In opposition, the plaintiffs failed to raise a triable issue of fact. In their opposition papers, the plaintiffs set forth a different basis for imposing liability against Creative Landscaping, which was not pleaded in the second amended complaint. Specifically, the plaintiffs argued that their submissions established that Creative Landscaping's remediation activities, commencing weeks after the severing of the underground fuel oil line, constituted a separate occurrence within the meaning of the subject policy. "While modern practice permits a plaintiff to successfully oppose a motion for summary judgment by relying on an unpleaded cause of action which is supported by the plaintiff's submissions" (Comsewogue Union Free School Dist. v Allied-Trent Roofing Sys., Inc., 15 AD3d 523, 524), here, given the plaintiffs' protracted delay in presenting the new theory of liability, the Supreme Court should have rejected the argument (see Balashanskaya v Polymed Community Care Ctr., P.C., 122 AD3d 558, 559; Perez v Cassone Leasing, Inc., 40 AD3d 946, 947; [*3]Comsewogue Union Free School Dist. v Allied-Trent Roofing Sys., Inc., 15 AD3d at 524).
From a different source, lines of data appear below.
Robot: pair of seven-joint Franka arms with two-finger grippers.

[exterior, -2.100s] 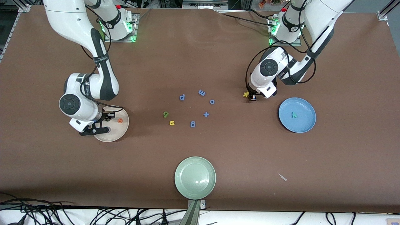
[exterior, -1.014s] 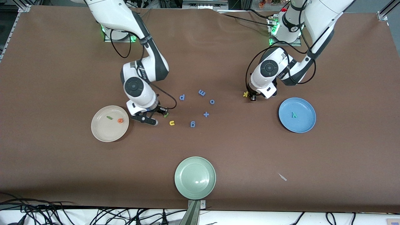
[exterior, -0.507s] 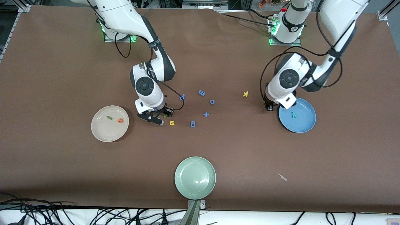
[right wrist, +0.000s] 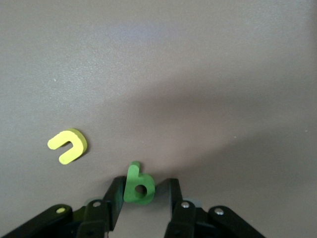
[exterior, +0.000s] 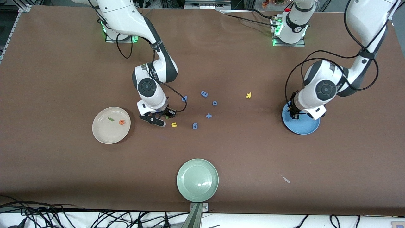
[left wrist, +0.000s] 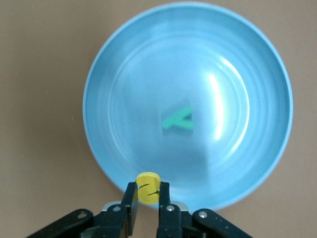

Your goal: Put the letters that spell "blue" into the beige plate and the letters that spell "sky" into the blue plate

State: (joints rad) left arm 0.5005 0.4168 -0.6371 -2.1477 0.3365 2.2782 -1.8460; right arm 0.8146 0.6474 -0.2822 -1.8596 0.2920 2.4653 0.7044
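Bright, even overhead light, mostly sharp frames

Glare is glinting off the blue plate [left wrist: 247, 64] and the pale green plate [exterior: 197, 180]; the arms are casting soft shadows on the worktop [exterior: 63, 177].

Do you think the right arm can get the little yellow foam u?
Probably yes. The yellow foam u lies bare on the brown table right beside the right gripper, nothing covering it. But the green foam b sits between the fingers, so that goes first.

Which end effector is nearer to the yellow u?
Right. The right end effector is around the green b, beside the yellow u; the left end effector is over the blue plate.
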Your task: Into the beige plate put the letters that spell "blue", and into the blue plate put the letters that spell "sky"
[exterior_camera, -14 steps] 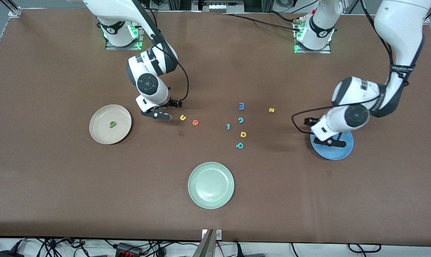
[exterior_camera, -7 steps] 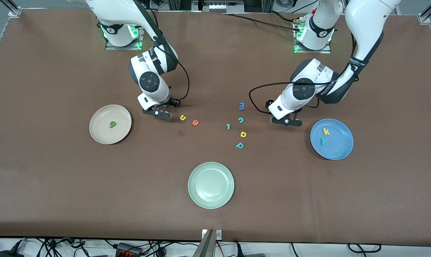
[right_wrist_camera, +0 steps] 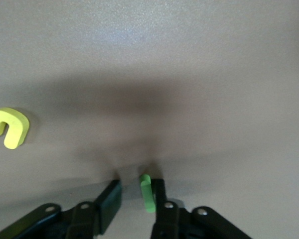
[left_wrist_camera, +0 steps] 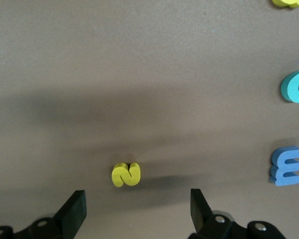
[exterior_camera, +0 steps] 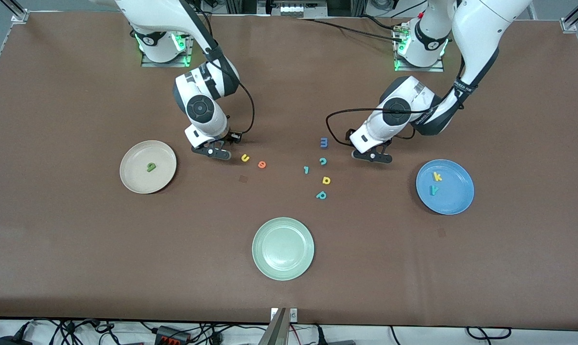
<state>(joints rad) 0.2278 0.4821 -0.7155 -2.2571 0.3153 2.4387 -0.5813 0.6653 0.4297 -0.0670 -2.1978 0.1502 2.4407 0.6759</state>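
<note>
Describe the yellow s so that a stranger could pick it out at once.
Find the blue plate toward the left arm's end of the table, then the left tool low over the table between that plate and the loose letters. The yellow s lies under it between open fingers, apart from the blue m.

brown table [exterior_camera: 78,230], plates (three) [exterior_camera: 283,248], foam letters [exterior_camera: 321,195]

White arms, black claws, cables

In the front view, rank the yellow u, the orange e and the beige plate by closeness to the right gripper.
1. Yellow foam u, just beside the right gripper, toward the table's middle.
2. Orange foam e, next past the u.
3. Round beige plate, toward the right arm's end.
</note>
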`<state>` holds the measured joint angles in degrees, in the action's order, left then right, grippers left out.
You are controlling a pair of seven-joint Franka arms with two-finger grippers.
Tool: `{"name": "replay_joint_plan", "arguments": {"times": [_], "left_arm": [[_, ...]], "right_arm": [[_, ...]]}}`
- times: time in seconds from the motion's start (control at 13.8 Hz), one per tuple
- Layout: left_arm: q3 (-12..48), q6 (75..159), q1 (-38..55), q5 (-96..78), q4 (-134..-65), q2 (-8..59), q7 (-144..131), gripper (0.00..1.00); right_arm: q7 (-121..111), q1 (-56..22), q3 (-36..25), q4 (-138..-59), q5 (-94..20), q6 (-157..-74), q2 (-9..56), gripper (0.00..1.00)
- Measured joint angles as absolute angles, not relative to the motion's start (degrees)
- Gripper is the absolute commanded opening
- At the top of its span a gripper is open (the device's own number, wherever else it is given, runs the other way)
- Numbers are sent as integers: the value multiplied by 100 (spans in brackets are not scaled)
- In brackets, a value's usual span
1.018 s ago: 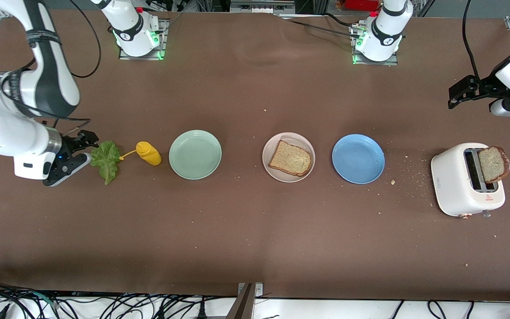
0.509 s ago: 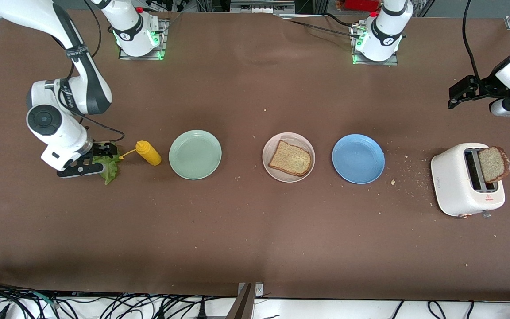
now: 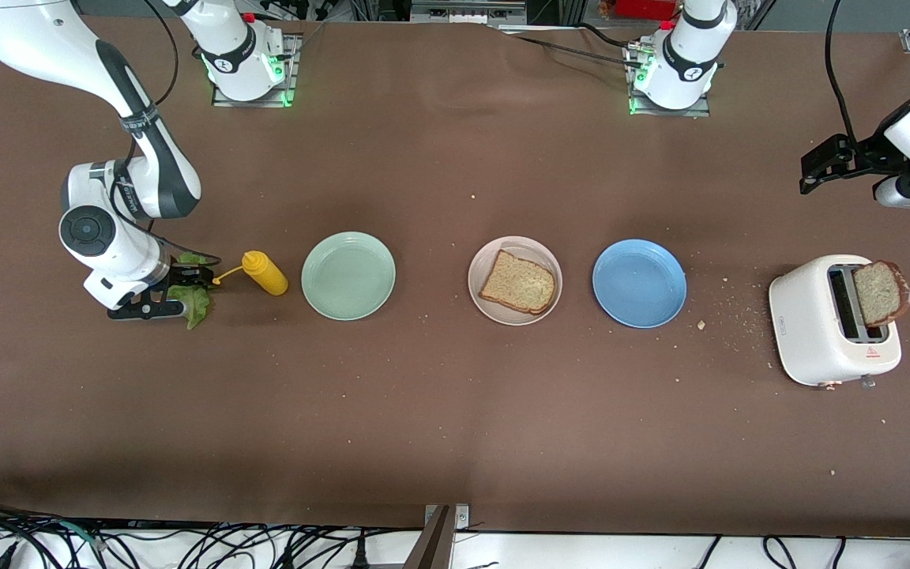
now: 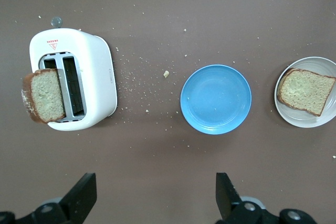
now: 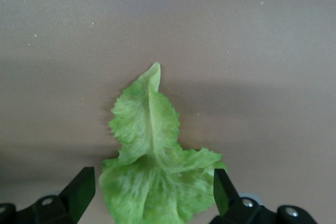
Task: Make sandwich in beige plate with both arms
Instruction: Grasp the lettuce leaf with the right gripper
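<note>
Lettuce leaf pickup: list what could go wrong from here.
1. The right gripper stands open over the lettuce leaf; the leaf is thin, floppy and lies flat on the table, so the fingers may close on only a ruffled edge and tear it or drop it.
2. The mustard bottle lies right beside the leaf; the gripper could knock it.
3. The left gripper waits open, away from the toaster and the bread slice in it.

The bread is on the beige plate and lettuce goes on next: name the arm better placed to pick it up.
Right. The right hand hangs open directly over the lettuce leaf, fingers on either side of it. The left hand waits open near the toaster, at the table's other end.
</note>
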<state>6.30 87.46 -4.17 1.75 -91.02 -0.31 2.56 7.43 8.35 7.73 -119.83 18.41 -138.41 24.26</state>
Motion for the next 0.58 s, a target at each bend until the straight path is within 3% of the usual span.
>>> {"name": "replay_joint_plan", "arguments": {"times": [0.36,0.44,0.51,0.58], "left_arm": [[630,8746,-416,175,-9102,-31,256,100],[630,8746,-417,175,-9102,-31,256,100],[629,8746,-417,175,-9102,-31,256,100],[629,8746,-417,175,-9102,-31,256,100]], "right_arm": [[788,867,773,-12073,1692,-14396,2684,99],[803,915,772,-12106,1692,-14509,2737,94],[804,975,771,-12125,1692,-14599,2786,81],[804,1024,771,-12137,1692,-14655,2819,58]]}}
However, Star Net failed to establish its prima facie entitlement to summary judgment declaring that the sum it paid to settle a "related subrogation claim for clean-up costs commenced by State Farm reduces the available policy proceeds by the amount [of] the settlement." Here, there has not yet been a determination of damages against Cow Bay and Star Net. Under the circumstances, Star Net failed to establish, prima facie, that it is entitled to offset any liability to the plaintiffs based on its settlement of a subrogation action commenced by the plaintiffs' insurer (see USF & G v Maggiore, 299 AD2d 341).
The parties' remaining contentions are without merit.
Accordingly, the Supreme Court should have granted that branch of Star Net's motion which was for summary judgment declaring that "the facts and circumstances underlying [this action] constitute a single occurrence under the [Star Net] insurance policy issued to its insured, Creative Landscaping By Cow Bay, Inc.," and denied that branch of Star Net's motion which was for summary judgment declaring that the sum that it paid to settle a "related subrogation claim for clean-up costs commenced by State Farm reduces the available policy proceeds by the amount [of] the settlement."
Since this is, in part, a declaratory judgment action, we remit the matter to the Supreme Court, Nassau County, for the entry of a judgment, inter alia, declaring that "the facts and circumstances underlying [this action] constitute a single occurrence under the [Star Net] insurance policy issued to its insured, Creative Landscaping" (see Lanza v Wagner, 11 NY2d 317, 334).
ROMAN, J.P., MILLER, MALTESE and IANNACCI, JJ., concur.